- Born: Sant Cugat del Vallès, Catalonia, Spain
- Education: Ramon Llull University (BA in Journalism and Corporate Communication)
- Occupation: Sports journalist
- Employer: Sport
- Known for: Coverage of FC Barcelona Femení and women's football

= Maria Tikas =

Spanish sports journalist

Maria Tikas Pueyo is a Spanish sports journalist.
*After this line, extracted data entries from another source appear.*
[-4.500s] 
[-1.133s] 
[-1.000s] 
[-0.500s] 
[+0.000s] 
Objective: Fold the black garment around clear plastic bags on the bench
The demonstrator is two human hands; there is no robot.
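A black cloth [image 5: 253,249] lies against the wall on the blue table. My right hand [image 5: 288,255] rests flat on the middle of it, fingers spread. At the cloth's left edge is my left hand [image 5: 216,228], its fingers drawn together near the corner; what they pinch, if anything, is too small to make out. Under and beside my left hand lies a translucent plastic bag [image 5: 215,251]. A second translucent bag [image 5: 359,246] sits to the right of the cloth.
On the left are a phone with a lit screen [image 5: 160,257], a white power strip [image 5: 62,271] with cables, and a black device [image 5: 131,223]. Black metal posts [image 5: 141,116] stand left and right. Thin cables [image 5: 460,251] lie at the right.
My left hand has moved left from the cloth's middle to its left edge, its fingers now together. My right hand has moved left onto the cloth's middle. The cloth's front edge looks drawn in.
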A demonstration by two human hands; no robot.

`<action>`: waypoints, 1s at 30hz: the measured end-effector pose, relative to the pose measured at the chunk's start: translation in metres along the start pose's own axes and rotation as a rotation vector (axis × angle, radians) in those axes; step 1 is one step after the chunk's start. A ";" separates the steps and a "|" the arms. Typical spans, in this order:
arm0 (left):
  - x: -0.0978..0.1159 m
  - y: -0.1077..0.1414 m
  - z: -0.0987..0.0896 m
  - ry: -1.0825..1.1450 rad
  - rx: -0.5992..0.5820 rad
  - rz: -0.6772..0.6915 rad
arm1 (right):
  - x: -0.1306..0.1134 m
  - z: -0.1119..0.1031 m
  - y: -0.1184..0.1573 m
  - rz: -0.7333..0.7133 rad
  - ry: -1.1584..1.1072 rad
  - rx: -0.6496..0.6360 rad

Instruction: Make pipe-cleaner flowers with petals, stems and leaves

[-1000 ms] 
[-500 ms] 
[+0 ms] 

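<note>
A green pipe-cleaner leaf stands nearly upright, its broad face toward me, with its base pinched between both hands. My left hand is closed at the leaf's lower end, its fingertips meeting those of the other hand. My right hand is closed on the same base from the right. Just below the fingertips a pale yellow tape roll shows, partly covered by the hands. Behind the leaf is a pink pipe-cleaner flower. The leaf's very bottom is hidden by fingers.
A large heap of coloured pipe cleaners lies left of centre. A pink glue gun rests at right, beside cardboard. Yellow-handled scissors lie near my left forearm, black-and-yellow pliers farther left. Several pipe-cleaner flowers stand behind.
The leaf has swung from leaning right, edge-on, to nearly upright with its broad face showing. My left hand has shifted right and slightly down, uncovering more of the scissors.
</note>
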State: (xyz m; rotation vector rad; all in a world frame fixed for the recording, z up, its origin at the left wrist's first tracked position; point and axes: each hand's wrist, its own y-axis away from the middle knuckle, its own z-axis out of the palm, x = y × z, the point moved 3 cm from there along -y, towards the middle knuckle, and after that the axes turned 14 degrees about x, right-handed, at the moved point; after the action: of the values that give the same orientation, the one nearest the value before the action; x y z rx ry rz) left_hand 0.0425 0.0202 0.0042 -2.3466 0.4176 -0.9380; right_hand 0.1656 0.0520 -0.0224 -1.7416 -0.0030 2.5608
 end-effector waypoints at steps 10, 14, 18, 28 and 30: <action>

== Early life and education ==
Maria Tikas is from Sant Cugat del Vallès in Catalonia. She graduated with a degree in Journalism and Corporate Communication from University Ramon Llull; she chose to specialise in sports journalism in her fourth year, having done an internship in social media at FC Barcelona and being a football fan. During her degree, she studied abroad as part of the Erasmus Programme.

== Career ==
Tikas currently writes for daily sports newspaper Sport, particularly focusing on the teams of FC Barcelona, especially FC Barcelona Femení. She has also contributed to discussion of women's football in Spain, including for the Catalan Football Federation's talk show L'Orsai and for BBC Sport.
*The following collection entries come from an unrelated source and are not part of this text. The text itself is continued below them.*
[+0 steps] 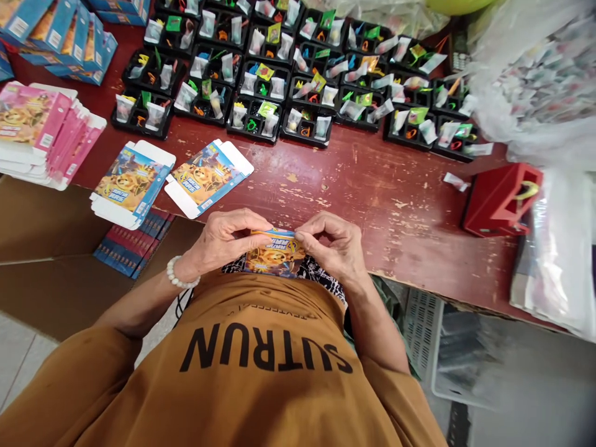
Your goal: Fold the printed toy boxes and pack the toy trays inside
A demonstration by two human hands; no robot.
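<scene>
A small printed cardboard box (275, 256), blue and yellow with a cartoon animal, is held close to my body at the table's front edge. My left hand (235, 241) pinches its upper left corner between thumb and fingers. At the upper right corner, my right hand (331, 243) grips it the same way. The box's far end lies between both thumbs; what is inside is hidden. Left of my hands, two flattened blue boxes, one nearer (209, 177) and one farther left (133, 183), lie with their white flaps spread.
Black trays (306, 133) with small bags and toys fill the table's back. Pink flat boxes (49, 133) and blue boxes (60, 37) are piled left. A red tape dispenser (496, 202) stands right, below a large bag of packets (549, 81). An open carton (51, 242) is below left.
</scene>
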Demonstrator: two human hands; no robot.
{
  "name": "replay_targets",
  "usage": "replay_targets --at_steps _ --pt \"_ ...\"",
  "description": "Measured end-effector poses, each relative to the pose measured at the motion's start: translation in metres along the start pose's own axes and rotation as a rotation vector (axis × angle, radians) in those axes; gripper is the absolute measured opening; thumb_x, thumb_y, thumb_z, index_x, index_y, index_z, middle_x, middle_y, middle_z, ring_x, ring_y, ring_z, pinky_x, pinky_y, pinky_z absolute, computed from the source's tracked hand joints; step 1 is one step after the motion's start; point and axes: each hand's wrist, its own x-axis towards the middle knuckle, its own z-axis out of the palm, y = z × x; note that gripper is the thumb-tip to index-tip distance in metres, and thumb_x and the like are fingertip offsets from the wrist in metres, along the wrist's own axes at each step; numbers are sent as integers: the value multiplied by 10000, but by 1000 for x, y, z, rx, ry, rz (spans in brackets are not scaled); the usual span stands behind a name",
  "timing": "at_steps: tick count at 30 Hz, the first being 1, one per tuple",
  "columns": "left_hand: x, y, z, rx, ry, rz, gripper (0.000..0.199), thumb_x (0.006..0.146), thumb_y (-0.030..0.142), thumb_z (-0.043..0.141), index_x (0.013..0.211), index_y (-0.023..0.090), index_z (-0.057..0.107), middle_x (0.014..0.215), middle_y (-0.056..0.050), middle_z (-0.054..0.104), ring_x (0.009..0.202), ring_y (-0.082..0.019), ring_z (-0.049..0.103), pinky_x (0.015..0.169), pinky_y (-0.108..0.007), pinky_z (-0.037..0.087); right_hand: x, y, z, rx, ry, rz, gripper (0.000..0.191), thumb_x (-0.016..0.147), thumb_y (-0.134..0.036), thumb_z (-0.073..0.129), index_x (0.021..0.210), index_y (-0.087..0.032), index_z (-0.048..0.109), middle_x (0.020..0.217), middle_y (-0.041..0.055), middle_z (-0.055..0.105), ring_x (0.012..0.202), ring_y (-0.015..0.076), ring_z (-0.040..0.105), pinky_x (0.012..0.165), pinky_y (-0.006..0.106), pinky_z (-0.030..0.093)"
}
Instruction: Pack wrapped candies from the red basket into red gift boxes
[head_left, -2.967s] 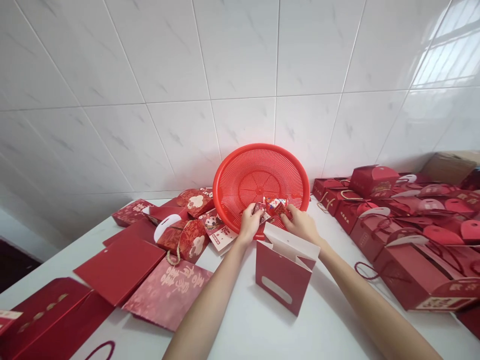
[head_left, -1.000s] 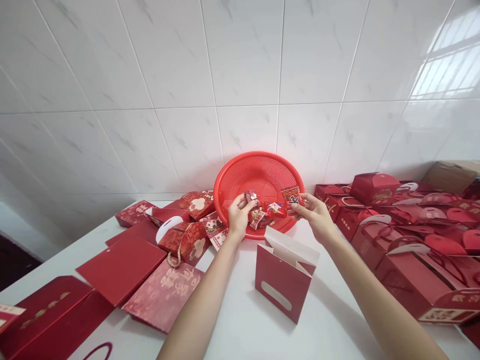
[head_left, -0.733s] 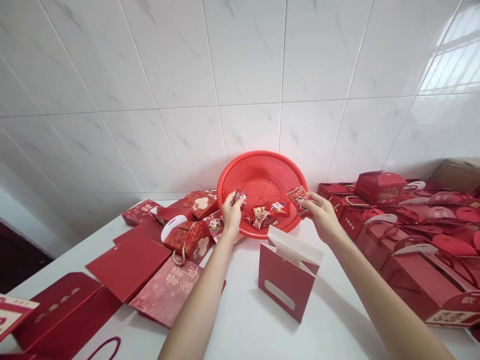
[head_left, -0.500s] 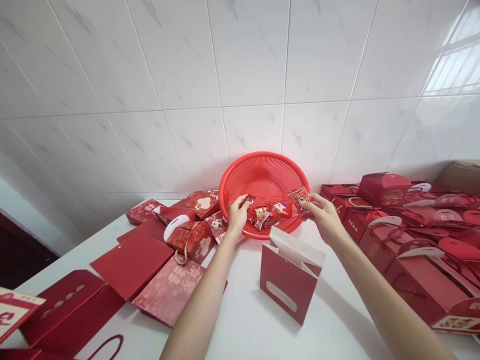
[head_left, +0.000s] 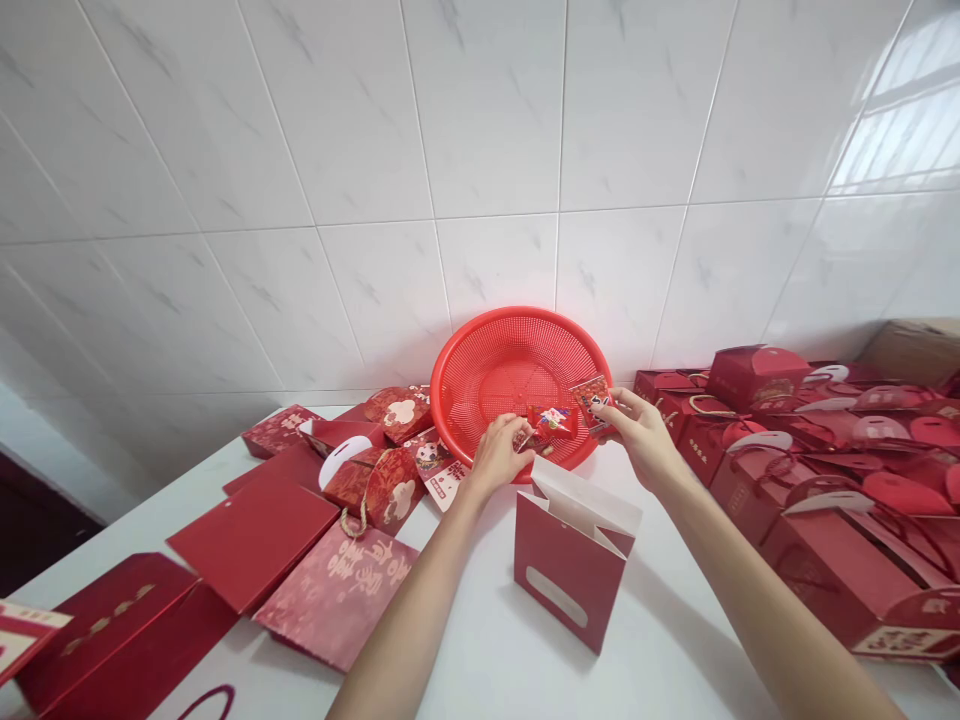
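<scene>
A red plastic basket leans against the tiled wall with a few wrapped candies in its lower part. My left hand is at the basket's front, its fingers curled closed around a wrapped candy that is mostly hidden. Beside it in the basket lies a bright red candy packet. Over the basket's right rim, my right hand pinches a small red snack packet with dark and white print. Between my forearms a red paper bag stands upright on the table, its white-lined top open.
Flat and folded red gift bags and patterned boxes cover the table's left side. Rows of red handled gift boxes fill the right side. A brown cardboard box stands at the far right.
My left hand has moved right and down, from holding a dark red packet near the basket's left side to the candies. My right hand keeps its packet, now turned more face-on.
</scene>
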Motion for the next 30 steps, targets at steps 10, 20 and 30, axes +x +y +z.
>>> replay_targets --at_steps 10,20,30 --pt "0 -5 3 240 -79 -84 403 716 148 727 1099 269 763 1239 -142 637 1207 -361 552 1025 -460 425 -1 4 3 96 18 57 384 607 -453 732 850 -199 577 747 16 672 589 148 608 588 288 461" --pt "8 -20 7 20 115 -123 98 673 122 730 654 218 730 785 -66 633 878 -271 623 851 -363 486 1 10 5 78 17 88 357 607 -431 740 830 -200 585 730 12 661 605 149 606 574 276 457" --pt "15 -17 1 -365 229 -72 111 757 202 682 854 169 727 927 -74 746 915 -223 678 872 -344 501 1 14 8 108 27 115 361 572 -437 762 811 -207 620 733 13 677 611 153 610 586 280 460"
She began her career at a smaller newspaper, and then joined Sport as a social media manager before taking on a content producing role. After two years fulfilling various roles with the newspaper, she was given a role regularly writing on women's football; she credits the growth in visibility of women's football with allowing for women's sports journalists to become visible, too.
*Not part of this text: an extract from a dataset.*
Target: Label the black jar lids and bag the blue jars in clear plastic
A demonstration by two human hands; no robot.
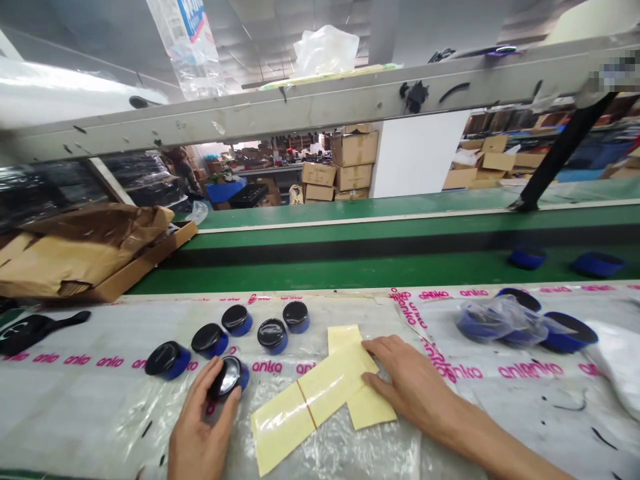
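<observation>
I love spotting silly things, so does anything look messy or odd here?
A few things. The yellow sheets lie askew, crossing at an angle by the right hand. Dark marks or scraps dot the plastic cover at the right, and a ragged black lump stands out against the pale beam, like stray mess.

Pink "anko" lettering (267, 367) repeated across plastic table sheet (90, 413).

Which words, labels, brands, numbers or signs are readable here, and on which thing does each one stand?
"anko", pink, printed many times on the plastic sheet.
Blue-and-pink label, top left: too blurred to read.
Cardboard boxes: print too small to read.
Black handled item: white mark, unclear.
</observation>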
One of the first women to helm football journalism in Spain, she has suffered machistic and misogynistic harassment. A particular incident that saw the prevalence of misogyny towards women in sport in Spain be discussed was when Tikas praised Barcelona footballer Nico González in a report after a match in November 2021, with social media responses treating her praise of his performance as infatuation. Both the Catalan and Spanish journalism federations denounced such treatment. Reports noted that such comments were commonplace, and some could be worse, and this incident had only made the headlines because Tikas called it out. Later in the month, she interviewed female sports journalists from across Spain, publishing a report on their experiences, from receiving hate to not being taken seriously.